## To do
The listing below holds a line with "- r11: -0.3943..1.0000" and a line with "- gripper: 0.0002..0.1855". Reproduce those two lines exactly, plus everything between them.

## Input data
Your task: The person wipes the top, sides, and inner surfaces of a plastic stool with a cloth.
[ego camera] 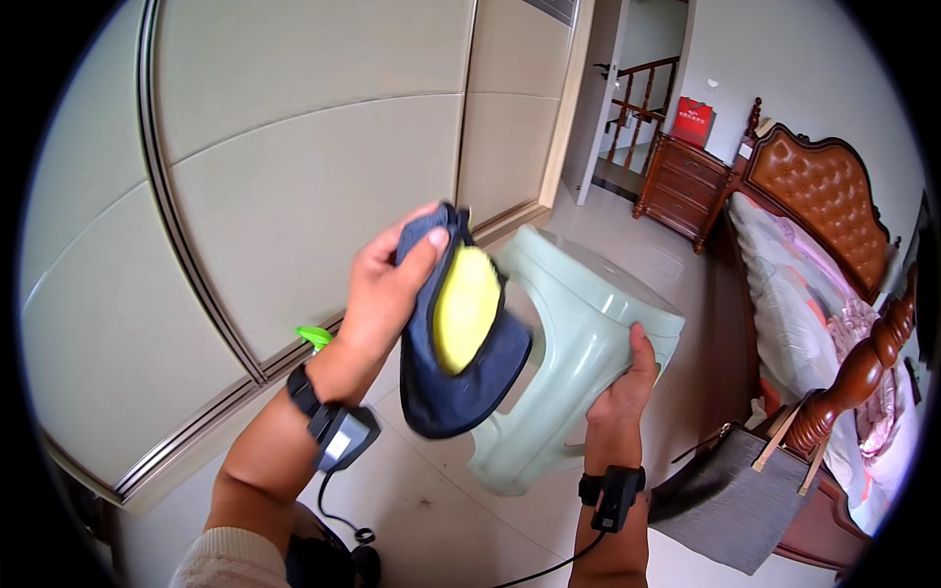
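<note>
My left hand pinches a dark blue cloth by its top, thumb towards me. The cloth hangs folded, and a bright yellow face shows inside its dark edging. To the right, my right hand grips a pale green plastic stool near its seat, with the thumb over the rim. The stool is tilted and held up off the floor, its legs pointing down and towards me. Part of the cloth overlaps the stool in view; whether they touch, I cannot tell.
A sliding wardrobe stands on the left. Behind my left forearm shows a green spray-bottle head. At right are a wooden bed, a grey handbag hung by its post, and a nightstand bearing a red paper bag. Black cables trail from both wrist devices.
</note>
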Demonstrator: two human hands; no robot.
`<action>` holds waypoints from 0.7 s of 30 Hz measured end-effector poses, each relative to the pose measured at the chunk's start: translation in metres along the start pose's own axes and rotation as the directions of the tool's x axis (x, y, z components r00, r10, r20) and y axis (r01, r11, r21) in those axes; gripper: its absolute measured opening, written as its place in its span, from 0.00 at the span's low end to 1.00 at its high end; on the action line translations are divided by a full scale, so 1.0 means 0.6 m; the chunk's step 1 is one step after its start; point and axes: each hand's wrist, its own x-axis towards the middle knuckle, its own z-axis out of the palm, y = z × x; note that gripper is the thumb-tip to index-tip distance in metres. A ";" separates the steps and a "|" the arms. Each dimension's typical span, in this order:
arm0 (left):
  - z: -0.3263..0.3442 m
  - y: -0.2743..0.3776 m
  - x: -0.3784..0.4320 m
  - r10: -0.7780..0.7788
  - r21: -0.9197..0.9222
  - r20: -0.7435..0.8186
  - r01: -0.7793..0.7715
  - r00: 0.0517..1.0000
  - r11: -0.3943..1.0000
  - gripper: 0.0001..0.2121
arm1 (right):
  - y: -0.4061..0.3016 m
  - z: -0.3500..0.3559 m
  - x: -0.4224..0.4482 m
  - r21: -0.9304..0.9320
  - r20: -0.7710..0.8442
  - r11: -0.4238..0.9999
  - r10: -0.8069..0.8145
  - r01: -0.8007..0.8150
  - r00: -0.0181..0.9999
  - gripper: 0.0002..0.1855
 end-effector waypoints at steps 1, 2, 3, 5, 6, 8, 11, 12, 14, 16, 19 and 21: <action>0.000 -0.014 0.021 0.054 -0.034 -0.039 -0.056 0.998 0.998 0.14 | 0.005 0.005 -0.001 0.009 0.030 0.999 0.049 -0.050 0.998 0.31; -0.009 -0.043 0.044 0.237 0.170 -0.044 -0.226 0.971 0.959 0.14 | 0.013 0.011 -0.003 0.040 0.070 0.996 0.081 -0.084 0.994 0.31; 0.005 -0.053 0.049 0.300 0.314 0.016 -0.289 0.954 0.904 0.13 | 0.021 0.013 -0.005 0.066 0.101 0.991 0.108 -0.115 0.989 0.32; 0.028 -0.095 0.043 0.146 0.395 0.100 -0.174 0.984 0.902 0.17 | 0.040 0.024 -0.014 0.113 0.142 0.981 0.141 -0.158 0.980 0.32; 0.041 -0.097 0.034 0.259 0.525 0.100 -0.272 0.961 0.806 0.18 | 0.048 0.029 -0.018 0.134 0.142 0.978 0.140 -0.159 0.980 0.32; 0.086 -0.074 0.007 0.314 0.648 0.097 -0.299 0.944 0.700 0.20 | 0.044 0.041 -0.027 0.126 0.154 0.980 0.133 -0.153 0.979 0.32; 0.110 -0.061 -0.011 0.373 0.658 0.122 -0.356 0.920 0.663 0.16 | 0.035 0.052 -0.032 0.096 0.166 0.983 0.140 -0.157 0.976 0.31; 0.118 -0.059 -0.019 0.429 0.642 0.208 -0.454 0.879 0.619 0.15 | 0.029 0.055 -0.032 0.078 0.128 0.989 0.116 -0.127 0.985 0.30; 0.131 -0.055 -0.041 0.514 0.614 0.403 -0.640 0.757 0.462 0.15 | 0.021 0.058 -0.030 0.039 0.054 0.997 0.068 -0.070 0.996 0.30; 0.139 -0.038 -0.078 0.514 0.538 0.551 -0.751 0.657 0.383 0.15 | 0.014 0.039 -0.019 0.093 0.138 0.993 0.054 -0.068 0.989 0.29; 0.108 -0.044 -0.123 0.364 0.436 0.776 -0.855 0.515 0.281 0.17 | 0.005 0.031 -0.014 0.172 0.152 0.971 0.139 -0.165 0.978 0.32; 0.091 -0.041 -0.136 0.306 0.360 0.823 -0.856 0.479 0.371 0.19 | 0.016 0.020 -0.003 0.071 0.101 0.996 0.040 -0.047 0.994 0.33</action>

## Result of this exercise
  - r11: -0.3943..1.0000
  - gripper: 0.0001..0.2121
arm1 (right):
  - y: -0.4061..0.3016 m
  - z: -0.3500..0.3559 m
  - x: -0.4224..0.4482 m
  - r21: -0.9304..0.9320
  - r20: -0.7710..0.8442
  - r11: -0.4238..0.9999
  - r10: -0.8069..0.8145
  - r01: -0.8007..0.8150
  - r00: -0.0181..0.9999
  - gripper: 0.0002..0.1855

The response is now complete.